Hari-hari selanjutnya terasa seperti surga kepadaku. Sangat menyenangkan dan seru. Aku
bisa menghabiskan waktu belajar di luar negeri, bebas bermain di tempat-tempat wisata disini,
mencoba banyak makanan, dan lain-lain. Sayangnya, tidak seperti yang aku bayangkan, hari
keempat terjadi hal yang cukup buruk bagiku.

Siang itu kami semua sedang berjalan-jalan di daerah Bugis. Kami sudah diberi tahu
sebelumnya oleh para guru bahwa kami dilarang untuk berjalan sendirian. Kami harus
berjalan-jalan secara berkelompok dan kembali ke titik kumpul kami pada pukul 5 sore. Pada
saat itu kami semua pun menyetujuinya dan aku sendiri pergi berkeliling dengan ketiga temanku.
Kami semua sedang berjalan sambil melihat-lihat saat aku menangkap sesuatu yang menarik
mataku ini. “Wah, apa itu? Mengapa terlihat sangat indah? Aku ingin melihatnya lebih dekat”
ucapku dalam hati. Tanpa aku sadari, kakiku ini pun bergerak sendiri ke arah barang yang
menarik mataku itu. Setelah sampai lebih dekat, ternyata barang yang aku lihat itu adalah sebuah
boneka beruang dengan aksesoris yang sangat cantik. Aku pun akhirnya memutuskan untuk
membelinya sebagai oleh-oleh untuk adikku.
Selesai membayar, aku pun menghadap ke belakang untuk melihat teman-temanku lagi.
Pada saat inilah aku akhirnya tersadar, “Gawat, dimana mereka semua?” seruku dengan panik.
Bagaimana tidak panik? Sejauh mataku memandang di sekeliling ini, hanya orang-orang yang
tidak kukenal yang terlihat. Bagaimana pun caranya aku mencoba menenangkan diri, aku malah
makin bertambah panik saat mengingat bahwa tempat aku berada sekarang ini adalah negeri
tetangga tanpa siapapun yang aku kenal. Setelah beberapa saat aku menenangkan diri (walaupun
masih lumayan panik), akhirnya aku mulai berjalan untuk menemukan siapapun yang aku kenal.
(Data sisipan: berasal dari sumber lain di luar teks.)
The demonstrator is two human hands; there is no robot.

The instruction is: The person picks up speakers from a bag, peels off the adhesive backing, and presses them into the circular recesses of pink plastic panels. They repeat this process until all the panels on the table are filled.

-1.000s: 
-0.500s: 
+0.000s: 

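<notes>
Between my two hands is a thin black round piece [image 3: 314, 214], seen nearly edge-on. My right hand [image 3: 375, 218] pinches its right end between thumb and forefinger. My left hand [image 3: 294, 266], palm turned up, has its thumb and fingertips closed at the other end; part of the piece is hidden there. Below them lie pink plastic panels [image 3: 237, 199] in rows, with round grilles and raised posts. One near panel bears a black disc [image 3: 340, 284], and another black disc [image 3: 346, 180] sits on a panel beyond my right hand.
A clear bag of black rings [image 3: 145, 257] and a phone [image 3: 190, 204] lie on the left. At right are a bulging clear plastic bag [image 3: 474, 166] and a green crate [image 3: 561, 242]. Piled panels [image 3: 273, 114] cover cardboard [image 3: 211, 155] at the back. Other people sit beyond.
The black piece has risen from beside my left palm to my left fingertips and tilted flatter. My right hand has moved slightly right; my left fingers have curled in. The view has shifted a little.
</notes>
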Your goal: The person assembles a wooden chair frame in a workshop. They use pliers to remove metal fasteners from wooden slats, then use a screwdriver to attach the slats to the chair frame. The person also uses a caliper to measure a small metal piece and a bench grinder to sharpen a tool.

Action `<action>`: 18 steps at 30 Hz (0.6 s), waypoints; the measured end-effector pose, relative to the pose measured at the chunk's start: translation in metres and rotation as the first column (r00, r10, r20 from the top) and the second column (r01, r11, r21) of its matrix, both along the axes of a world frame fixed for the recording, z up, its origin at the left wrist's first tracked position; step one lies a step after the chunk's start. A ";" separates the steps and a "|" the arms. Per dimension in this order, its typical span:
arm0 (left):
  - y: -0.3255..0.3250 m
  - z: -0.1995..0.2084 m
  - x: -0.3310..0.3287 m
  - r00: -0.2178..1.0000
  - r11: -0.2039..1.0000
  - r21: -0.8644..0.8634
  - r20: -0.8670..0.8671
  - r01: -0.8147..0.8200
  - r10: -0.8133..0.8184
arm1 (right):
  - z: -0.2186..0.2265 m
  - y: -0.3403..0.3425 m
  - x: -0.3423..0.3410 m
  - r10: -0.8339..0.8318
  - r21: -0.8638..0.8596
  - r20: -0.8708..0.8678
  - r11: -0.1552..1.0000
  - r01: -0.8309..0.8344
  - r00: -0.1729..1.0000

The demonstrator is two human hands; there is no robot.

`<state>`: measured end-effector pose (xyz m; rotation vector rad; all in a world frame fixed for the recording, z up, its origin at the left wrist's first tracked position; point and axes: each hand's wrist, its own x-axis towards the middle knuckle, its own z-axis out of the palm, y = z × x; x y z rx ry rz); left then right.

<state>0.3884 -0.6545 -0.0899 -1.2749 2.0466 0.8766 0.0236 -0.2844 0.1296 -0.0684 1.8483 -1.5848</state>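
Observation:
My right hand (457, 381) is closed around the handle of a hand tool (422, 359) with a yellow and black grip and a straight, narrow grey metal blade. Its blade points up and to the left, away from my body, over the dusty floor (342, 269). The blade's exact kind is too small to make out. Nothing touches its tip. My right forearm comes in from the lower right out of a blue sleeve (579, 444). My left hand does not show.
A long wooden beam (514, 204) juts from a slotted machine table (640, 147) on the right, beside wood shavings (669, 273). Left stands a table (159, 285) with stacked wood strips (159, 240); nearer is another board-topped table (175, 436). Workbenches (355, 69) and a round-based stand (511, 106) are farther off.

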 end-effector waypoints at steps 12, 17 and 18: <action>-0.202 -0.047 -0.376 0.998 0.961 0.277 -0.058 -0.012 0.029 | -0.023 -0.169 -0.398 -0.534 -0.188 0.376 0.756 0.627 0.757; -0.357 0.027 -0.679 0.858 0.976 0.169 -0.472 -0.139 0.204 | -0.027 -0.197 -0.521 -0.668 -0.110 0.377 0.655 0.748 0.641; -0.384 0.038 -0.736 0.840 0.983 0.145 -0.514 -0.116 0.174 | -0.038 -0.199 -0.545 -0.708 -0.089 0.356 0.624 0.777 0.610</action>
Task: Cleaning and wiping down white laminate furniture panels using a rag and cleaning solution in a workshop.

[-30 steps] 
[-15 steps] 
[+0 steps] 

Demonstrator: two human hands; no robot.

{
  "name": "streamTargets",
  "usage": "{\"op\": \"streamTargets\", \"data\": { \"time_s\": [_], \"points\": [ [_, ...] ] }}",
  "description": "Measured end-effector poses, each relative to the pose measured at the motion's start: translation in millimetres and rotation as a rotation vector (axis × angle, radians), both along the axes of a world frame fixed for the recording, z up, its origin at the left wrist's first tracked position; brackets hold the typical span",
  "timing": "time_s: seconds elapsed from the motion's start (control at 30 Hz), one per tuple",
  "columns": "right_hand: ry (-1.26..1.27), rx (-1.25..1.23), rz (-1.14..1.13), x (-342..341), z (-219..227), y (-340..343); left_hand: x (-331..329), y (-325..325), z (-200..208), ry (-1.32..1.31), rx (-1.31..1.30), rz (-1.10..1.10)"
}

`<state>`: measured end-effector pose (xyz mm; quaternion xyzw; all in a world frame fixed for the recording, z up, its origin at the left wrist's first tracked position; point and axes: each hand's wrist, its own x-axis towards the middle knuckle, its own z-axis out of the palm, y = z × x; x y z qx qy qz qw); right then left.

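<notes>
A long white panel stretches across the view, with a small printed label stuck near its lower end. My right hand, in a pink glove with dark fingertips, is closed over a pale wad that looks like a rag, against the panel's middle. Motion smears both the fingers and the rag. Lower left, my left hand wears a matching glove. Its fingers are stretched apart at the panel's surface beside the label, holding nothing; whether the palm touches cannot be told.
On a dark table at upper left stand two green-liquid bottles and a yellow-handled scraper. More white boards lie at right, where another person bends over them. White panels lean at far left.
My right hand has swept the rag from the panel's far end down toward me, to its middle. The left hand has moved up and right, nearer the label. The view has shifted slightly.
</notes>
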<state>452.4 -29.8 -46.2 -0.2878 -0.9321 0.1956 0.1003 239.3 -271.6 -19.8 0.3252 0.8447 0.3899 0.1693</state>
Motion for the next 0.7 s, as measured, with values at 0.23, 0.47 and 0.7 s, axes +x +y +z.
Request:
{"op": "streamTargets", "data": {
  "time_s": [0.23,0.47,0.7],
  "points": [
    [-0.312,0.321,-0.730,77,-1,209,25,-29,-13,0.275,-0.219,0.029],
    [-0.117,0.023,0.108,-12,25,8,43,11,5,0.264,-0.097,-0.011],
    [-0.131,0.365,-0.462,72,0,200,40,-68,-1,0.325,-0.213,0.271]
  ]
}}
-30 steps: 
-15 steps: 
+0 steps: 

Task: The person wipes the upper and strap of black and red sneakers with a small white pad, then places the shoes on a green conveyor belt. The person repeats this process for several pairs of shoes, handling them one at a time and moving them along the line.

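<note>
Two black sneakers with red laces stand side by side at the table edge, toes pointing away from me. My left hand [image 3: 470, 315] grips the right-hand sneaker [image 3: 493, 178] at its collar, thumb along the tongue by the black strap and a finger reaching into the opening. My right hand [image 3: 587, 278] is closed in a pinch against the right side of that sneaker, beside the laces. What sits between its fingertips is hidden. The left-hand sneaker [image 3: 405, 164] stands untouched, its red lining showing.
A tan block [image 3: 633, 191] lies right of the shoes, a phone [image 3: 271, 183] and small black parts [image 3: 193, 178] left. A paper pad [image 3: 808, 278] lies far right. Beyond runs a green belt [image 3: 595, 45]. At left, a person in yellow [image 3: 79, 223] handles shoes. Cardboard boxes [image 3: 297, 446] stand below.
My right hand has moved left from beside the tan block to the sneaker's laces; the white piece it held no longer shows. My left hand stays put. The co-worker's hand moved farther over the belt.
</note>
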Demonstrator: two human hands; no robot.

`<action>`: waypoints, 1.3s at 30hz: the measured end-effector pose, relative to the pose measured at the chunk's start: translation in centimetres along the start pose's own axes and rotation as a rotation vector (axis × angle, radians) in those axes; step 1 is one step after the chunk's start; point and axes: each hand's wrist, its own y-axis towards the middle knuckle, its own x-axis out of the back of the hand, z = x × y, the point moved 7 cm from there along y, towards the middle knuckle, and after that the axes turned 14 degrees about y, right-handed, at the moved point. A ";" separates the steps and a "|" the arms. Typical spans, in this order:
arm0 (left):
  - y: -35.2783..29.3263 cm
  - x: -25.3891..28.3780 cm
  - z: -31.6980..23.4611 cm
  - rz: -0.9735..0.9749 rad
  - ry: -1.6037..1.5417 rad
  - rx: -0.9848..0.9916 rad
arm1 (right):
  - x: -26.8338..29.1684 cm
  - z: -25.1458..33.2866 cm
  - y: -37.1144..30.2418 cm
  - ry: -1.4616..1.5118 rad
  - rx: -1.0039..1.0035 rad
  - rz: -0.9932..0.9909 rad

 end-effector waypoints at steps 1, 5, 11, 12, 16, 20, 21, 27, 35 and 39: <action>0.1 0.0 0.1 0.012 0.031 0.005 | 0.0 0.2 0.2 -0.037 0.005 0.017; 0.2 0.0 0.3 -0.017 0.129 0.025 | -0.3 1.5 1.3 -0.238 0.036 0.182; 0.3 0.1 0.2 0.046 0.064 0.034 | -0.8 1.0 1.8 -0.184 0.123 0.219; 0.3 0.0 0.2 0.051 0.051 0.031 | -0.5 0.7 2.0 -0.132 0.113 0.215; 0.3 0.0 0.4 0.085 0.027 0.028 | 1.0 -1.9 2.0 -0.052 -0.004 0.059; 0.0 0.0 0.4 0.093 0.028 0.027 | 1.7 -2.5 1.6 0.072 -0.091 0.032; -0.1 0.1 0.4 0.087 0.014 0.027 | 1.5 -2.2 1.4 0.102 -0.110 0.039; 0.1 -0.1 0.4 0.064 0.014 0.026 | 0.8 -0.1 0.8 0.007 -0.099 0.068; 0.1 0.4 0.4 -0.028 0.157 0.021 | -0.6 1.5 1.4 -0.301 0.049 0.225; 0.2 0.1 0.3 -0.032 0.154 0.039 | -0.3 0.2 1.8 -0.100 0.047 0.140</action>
Setelah berjalan tanpa arah selama 10 menit, aku tetap tidak bisa menemukan
teman-temanku. “Ah, apakah aku tidak akan bisa bertemu mereka lagi?” pikirku sambil menahan
tangis. Saat aku benar-benar sudah hampir menangis, tiba-tiba saja terdengar suara teriakan
“YUKA!”. Saat aku menoleh ke arah suara tersebut, terpampanglah wajah panik teman-temanku.
Tanpa menunggu satu detik pun, mereka langsung bergegas berlarian ke arahku. “Yuka! Sumpah
kamu dari mana saja sih? Kami pikir kami tidak akan bisa menemukanmu tau. Sudah lebih dari
5x kami mengelilingi daerah ini sambil berlarian mencarimu. Lain kali kalau ingin melihat
sesuatu bilang-bilang dong!” tegur salah satu temanku. Jika biasanya aku tidak suka mendengar
teguran temanku, untuk kali ini saja aku merasa sangat rindu mendengarnya. “Iya-iya maafkan
aku karena sudah berpencar. Aku janji deh kedepannya ga bakal terjadi lagi hal seperti ini”.
Ucapku sambil tertawa.

Jujur saja, pada saat itu aku benar-benar tidak tahu bagaimana harus mengekspresikan
diriku. Haruskah aku menangis karena terharu, atau tertawa karena senang melihat mereka lagi.
Satu hal pasti yang ku tahu, adalah bahwa aku sangat bersyukur bisa melihat mereka lagi,
walaupun setelah itu aku terkena banyak omelan.